Поднимающийся парус захлопал, заполоскал, потом наполнился ветром, и «Сперхафок» накренился, набирая скорость. Весла втянули, гребцы натягивали кольчуги, разбирали щиты и оружие.
— Отдохните, пока есть время! — обратился я к ним.
Море уже покрылось белыми полосами, гребни волн закручивались в пенные барашки. «Сперхафок» зарывался носом, обдавая палубу брызгами, потом поднимался и врезался в новый вал. Рулевое весло становилось все более непослушным, требовало всей моей силы, чтобы тянуть или толкать его, и дрожало от напряжения. Я продолжал идти на юг, навстречу четырем кораблям, бросая им вызов; Эгил последовал моему примеру. Двое против четверых.
— Думаешь, это корабли Этельхельма? — спросил Финан.
— Чьи еще?
— Едва ли он на одном из них, — буркнул ирландец.
В ответ я рассмеялся:
— Ему и дома в Вилтунскире неплохо. Эти ублюдки — наемники.
Ублюдки выстроились теперь в линию, поперек нашего курса. Три корабля на вид величиной со «Сперхафок», четвертый, самый дальний к востоку, был не больше «Банамадра». Корабль этот, заметив наш поворот к югу, медлил, как бы не спеша в битву. Мы находились далеко, но мне показалось, что на нем очень мало людей.

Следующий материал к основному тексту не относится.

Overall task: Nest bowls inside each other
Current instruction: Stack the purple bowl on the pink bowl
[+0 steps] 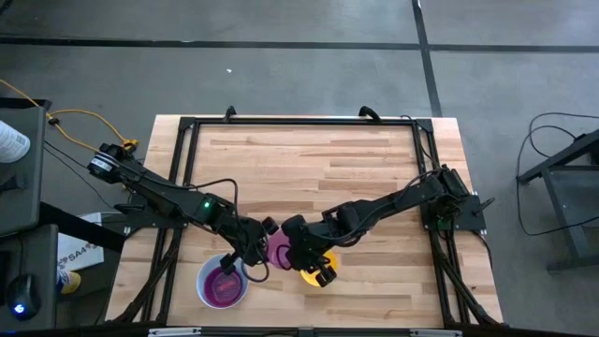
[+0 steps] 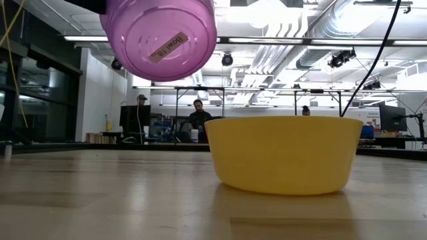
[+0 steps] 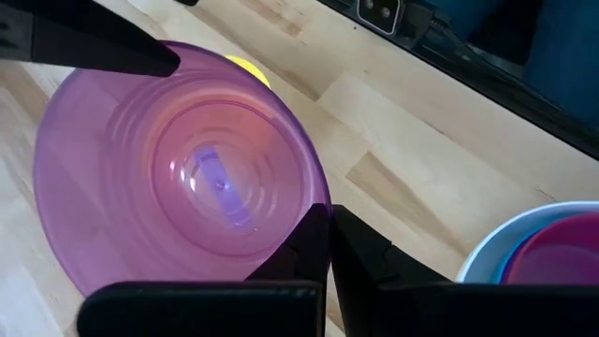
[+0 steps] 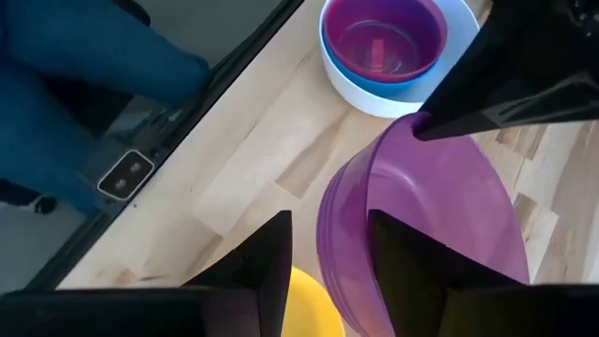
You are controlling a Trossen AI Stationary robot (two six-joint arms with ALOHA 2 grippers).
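The left tool (image 3: 323, 245) is closed tight on the rim of the purple bowl (image 3: 187, 168), which hangs clear of the counter (image 1: 309, 159), tilted, its labelled base showing in the low view. The right tool (image 4: 328, 245) stands well open with one finger inside that same bowl's rim and one outside, not clamped as far as can be seen (a handover between the arms appears to be in progress). Just beyond the right tool, on the counter, sits the yellow bowl (image 2: 283, 153), upright and empty so far as the low view allows. To the side of the left tool, close by, stands the white bowl (image 4: 459, 61) with the blue bowl (image 4: 342, 65) nested in it and a reddish-magenta bowl (image 4: 384, 42) nested in that; its exact colour cannot be settled. Progress, judged: three bowls stacked, two outstanding. Remaining work appears to be adding the yellow bowl and the purple one to the stack. Count: one white, one blue, one reddish-magenta, one yellow, one purple; five bowls in all. Tools: two.
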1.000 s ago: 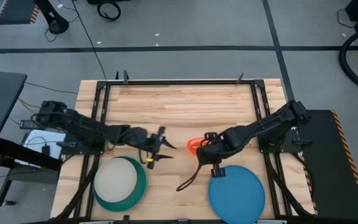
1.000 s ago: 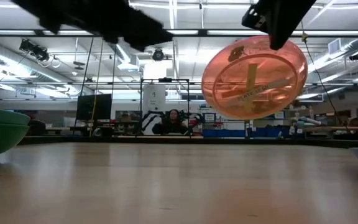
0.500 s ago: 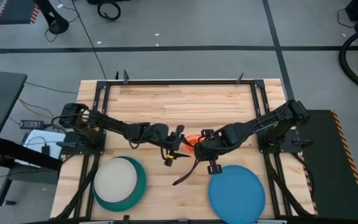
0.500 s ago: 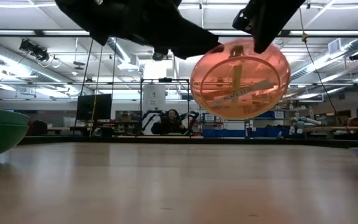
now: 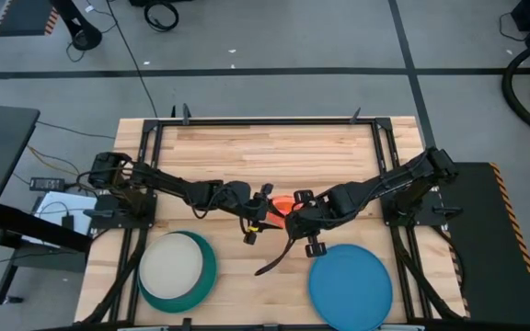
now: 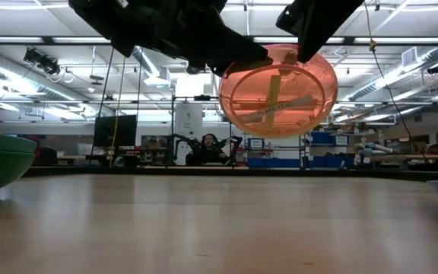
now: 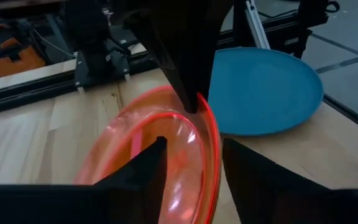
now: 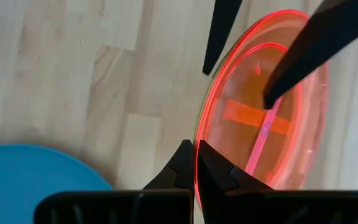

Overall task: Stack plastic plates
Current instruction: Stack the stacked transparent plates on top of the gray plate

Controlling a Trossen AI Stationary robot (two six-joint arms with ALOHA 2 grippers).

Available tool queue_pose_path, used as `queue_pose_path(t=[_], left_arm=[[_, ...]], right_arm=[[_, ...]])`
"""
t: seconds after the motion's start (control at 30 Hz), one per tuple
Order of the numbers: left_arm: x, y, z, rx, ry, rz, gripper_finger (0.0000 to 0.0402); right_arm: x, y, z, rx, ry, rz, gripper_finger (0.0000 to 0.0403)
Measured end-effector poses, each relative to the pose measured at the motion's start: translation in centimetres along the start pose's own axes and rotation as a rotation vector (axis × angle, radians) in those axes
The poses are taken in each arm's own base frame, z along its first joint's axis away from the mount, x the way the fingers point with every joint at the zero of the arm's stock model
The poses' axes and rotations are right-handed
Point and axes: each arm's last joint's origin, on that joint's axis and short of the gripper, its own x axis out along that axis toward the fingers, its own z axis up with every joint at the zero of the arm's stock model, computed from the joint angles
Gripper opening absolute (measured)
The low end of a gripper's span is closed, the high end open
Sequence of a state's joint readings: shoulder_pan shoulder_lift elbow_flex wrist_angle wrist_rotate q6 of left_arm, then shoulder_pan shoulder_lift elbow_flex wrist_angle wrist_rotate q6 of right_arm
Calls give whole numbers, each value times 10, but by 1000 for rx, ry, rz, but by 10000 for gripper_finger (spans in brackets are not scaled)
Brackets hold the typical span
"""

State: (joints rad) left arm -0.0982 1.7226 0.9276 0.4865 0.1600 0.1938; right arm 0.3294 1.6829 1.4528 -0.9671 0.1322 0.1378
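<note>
A small translucent orange plate [image 5: 282, 202] hangs in the air over the table's middle, tilted on edge [image 6: 278, 91]. My right gripper [image 8: 197, 152] comes in from the table's right [image 5: 293, 211] and is shut on the plate's rim. My left gripper [image 7: 194, 146] reaches in from the left [image 5: 266, 209] and is open, with one finger on each side of the plate's rim [image 7: 211, 140]. A beige plate lies inside a large green plate [image 5: 178, 268] near the front left. A large blue plate [image 5: 351, 285] lies flat near the front right. My right gripper pinches the orange plate's rim [image 8: 199, 138] between its two fingers, at the plate's upper edge [image 6: 304, 50], slanting down from the table's right. The plate is lifted clear and hangs tilted below the fingers. My left gripper straddles the rim; whether it touches, I cannot tell.
Black metal rails [image 5: 265, 120] frame the wooden table. Bare wood lies along the far half [image 5: 265, 156] and between the two plates at the front. Beyond the table, a person [image 6: 207, 146] sits far off in the room.
My left gripper has moved toward the table's right and reached the orange plate, its fingers now on either side of the rim. My right gripper has carried the plate a little toward the table's left, and the plate has tipped flatter.
</note>
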Motion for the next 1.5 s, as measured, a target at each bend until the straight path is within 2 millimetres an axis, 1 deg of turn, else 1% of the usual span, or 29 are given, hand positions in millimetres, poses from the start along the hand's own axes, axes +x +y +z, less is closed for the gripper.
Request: queue_pose_path(t=[0.17,0.4,0.47,0.53,0.6,0.7,0.77,0.83,0.93,1.0,1.1,1.2,1.27,1.33,1.43,1.5], left_arm=[[0,0,-1,-1,9,-1,116],[0,-1,-1,-2,14,-11,16],[0,-1,-1,-2,13,-14,12],[0,-1,-1,-1,13,-13,13],[0,0,-1,-1,13,-8,13],[0,0,-1,-1,16,1,12],[0,1,0,-2,42,1,12],[-1,4,5,6,91,2,12],[-5,5,19,40,219,38,11],[-9,2,33,67,300,49,11],[-21,-14,58,63,410,42,11],[-35,-41,86,-12,487,80,10],[-48,-64,105,-25,534,128,10],[-65,-91,120,-24,600,186,10],[-85,-130,142,-124,590,198,10],[-97,-154,148,-184,574,188,9]], right_arm=[[0,0,0,-1,-2,-9,8],[0,-1,0,-3,2,-9,8],[0,-1,0,-2,1,-10,9],[0,-1,0,-2,1,-11,21],[0,-1,0,16,-3,-27,42],[-2,-1,1,47,-9,-26,84],[-11,-1,6,55,-22,-20,112],[-24,1,9,62,-21,-16,136],[-48,3,11,65,3,-20,160],[-65,6,12,79,-14,-59,167],[-82,12,6,82,-54,-154,168],[-91,17,-1,93,-86,-229,164],[-95,21,-6,109,-90,-274,163],[-97,24,-9,119,-91,-315,162],[-98,27,-12,122,-100,-370,162],[-98,28,-11,128,-123,-381,162]])
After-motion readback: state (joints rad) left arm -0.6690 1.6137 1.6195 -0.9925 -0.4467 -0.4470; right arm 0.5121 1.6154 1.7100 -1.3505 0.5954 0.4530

В отличие от трех больших собратьев, державших курс прямо на нас.
— Народу там хватает, — хладнокровно заметил Финан.
— Встреченный Эгилом шотландец утверждал, что на остановивших его кораблях было человек по сорок.
— На мой взгляд, их там больше.
— Скоро выясним.
— И еще у них лучники.
— Вот как?
— Я их вижу.
— У нас есть щиты, — напомнил я. — Лучникам же нужен устойчивый корабль, а не лодка, прыгающая на волнах, как необъезженный жеребец.
Мой слуга Рорик подал мне шлем. Не дорогой, с серебряным волком на гребне, а повседневный, принадлежавший моему отцу и всегда хранившийся на борту «Сперхафока». Металлические его нащечники проржавели, их пришлось заменить сделанными из вываренной кожи. Я нахлобучил шлем, и Рорик подвязал нащечники так, чтобы враг мог видеть только мои глаза.